## EXERCISE DETAILS
Each line of the material, from the first through the one containing "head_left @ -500", is to be written out exactly.

## DATA IN THIS EXERCISE
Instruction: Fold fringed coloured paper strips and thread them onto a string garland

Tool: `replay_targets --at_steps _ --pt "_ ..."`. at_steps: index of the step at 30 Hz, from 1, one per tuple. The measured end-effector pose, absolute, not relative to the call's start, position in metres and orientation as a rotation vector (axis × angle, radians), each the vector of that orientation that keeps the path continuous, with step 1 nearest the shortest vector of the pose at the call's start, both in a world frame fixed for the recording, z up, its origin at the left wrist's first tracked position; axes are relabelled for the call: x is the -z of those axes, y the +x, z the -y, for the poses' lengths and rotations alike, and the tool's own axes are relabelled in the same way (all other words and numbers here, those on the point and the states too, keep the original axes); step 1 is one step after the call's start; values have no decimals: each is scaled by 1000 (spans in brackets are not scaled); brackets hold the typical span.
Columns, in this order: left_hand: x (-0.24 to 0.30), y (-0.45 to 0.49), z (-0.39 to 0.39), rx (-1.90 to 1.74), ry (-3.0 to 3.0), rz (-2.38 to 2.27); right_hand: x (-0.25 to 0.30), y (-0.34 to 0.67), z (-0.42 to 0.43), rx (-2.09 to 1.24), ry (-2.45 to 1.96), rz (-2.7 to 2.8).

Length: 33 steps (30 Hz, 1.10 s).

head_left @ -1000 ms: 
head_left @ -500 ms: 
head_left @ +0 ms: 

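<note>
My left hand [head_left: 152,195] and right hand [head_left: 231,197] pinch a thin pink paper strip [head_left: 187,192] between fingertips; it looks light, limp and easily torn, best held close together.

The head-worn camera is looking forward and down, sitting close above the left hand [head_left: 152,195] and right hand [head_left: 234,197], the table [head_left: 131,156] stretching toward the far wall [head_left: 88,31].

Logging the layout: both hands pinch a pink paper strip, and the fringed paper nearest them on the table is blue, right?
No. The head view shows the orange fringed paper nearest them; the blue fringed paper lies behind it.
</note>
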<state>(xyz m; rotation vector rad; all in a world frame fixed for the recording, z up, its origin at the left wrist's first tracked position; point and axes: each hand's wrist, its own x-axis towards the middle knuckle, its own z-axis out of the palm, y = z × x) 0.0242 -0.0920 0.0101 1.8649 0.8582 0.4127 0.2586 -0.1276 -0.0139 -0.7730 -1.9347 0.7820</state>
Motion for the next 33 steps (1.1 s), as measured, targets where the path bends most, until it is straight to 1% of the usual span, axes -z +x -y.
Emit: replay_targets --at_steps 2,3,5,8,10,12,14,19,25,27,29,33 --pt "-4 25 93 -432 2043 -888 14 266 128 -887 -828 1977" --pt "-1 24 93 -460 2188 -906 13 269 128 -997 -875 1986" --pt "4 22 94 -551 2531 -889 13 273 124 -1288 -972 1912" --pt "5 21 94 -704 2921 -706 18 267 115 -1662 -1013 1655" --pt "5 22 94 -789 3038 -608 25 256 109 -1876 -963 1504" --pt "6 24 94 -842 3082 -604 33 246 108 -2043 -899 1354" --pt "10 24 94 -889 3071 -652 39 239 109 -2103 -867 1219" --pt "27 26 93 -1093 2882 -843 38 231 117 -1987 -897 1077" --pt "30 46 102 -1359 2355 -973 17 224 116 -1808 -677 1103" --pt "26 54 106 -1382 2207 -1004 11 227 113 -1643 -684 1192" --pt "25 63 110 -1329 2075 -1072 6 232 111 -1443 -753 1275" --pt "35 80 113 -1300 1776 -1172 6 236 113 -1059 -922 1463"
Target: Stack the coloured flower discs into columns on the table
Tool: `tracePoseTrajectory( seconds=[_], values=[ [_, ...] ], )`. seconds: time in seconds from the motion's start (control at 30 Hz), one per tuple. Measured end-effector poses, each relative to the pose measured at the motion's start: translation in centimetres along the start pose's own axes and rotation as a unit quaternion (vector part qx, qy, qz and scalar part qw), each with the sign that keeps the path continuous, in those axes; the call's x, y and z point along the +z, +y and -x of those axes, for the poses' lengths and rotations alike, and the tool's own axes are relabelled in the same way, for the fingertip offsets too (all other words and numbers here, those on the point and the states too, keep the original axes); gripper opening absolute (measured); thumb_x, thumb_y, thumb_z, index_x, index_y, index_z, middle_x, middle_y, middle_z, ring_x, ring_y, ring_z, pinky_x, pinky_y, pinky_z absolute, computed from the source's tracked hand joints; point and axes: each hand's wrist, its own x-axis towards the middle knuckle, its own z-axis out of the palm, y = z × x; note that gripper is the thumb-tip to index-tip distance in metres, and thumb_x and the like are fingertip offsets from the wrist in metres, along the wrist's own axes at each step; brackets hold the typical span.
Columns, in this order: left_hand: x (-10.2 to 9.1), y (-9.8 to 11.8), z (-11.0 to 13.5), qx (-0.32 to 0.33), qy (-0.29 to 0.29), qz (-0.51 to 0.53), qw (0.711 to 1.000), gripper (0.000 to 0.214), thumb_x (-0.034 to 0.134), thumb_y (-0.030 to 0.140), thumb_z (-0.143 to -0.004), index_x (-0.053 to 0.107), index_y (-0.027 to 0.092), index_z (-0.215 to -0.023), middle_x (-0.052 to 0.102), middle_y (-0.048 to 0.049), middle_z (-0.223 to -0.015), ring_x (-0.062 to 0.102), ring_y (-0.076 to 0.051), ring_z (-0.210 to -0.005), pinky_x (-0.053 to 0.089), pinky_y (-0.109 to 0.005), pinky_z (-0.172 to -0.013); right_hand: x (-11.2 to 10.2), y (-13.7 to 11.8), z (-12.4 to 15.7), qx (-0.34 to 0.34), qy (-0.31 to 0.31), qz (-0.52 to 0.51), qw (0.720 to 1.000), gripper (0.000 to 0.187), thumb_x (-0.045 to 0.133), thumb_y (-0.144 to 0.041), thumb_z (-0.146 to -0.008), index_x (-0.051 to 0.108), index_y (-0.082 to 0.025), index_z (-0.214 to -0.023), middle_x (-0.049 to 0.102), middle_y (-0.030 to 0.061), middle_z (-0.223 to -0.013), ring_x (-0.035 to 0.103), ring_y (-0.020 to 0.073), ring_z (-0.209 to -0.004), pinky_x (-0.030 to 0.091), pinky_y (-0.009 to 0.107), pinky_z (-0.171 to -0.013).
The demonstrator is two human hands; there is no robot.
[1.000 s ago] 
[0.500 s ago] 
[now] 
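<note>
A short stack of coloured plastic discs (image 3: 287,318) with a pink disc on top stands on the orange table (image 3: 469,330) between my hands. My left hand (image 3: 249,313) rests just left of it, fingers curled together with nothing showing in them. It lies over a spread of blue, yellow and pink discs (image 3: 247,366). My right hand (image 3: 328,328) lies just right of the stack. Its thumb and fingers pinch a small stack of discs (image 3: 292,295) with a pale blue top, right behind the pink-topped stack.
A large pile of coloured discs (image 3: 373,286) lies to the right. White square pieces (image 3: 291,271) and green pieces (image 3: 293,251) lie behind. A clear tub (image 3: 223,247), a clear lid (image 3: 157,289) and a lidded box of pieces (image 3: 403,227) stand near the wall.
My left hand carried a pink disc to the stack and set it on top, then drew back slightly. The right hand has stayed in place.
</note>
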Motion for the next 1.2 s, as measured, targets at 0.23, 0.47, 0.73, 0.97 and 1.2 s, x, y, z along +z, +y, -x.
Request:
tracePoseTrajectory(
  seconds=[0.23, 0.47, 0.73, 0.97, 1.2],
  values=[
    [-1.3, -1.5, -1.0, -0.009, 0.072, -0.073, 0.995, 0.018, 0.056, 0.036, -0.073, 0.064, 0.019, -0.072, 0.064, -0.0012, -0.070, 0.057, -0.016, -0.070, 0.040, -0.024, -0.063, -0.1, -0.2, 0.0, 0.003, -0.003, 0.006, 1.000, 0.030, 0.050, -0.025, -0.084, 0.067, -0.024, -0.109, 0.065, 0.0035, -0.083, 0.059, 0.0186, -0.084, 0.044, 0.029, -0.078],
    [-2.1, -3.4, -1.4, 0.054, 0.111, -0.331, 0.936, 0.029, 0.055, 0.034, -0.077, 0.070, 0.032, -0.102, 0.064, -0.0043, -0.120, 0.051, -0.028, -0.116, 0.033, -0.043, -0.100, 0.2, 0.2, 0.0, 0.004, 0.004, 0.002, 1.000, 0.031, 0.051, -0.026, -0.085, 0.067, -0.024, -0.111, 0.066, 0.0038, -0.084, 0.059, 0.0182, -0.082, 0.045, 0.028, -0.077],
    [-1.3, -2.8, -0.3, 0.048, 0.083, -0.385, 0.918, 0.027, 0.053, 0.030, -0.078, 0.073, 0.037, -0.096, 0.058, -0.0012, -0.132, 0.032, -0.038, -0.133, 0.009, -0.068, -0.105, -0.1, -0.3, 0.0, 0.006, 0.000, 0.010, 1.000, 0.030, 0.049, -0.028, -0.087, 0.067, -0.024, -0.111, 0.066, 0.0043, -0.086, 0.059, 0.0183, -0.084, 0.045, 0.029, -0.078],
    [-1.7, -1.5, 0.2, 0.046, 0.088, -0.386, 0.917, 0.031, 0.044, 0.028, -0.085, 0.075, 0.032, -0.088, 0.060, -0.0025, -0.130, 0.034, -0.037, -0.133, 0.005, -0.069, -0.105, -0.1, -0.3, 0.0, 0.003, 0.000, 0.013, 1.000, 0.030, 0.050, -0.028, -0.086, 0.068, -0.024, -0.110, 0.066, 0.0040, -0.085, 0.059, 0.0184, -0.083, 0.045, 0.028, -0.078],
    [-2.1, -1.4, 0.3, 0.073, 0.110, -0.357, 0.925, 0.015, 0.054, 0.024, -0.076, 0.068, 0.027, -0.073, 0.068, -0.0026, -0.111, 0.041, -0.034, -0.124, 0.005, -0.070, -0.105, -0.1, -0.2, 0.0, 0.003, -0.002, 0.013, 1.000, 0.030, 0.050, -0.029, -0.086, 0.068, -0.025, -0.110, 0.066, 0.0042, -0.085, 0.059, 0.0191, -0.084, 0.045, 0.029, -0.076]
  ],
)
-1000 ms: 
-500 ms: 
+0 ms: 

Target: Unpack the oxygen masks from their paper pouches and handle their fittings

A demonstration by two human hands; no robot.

## EXERCISE RESULT
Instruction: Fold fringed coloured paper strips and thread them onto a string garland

Tool: `replay_targets --at_steps _ --pt "_ ..."`. at_steps: index of the step at 30 Hz, from 1, one per tuple. The measured end-effector pose, absolute, not relative to the call's start, position in metres and orientation as a rotation vector (axis × angle, radians), each the vector of that orientation that keeps the path continuous, with step 1 nearest the shortest vector of the pose at the call's start, both in a world frame fixed for the recording, z up, its origin at the left wrist's first tracked position; axes are relabelled for the call: x is the -z of those axes, y the +x, z the -y, for the poses' lengths and rotations alike, and the tool's own axes are relabelled in the same way (all other words and numbers here, those on the point and the states too, keep the original axes); step 1 is one step after the call's start; values have no decimals: each is scaled by 1000 (spans in brackets are not scaled); brackets hold the typical span.
Columns, in this order: left_hand: x (-0.24 to 0.30), y (-0.45 to 0.49), z (-0.39 to 0.39), rx (-1.90 to 1.74), ry (-3.0 to 3.0), rz (-2.38 to 2.27); right_hand: x (-0.25 to 0.30), y (-0.34 to 0.67), z (-0.42 to 0.43), rx (-2.09 to 1.24), ry (-2.45 to 1.96), rz (-2.7 to 2.8).

Length: 33 steps (30 Hz, 1.10 s).

head_left @ -1000 ms: 
head_left @ -500 ms: 

The output for this exercise is complete.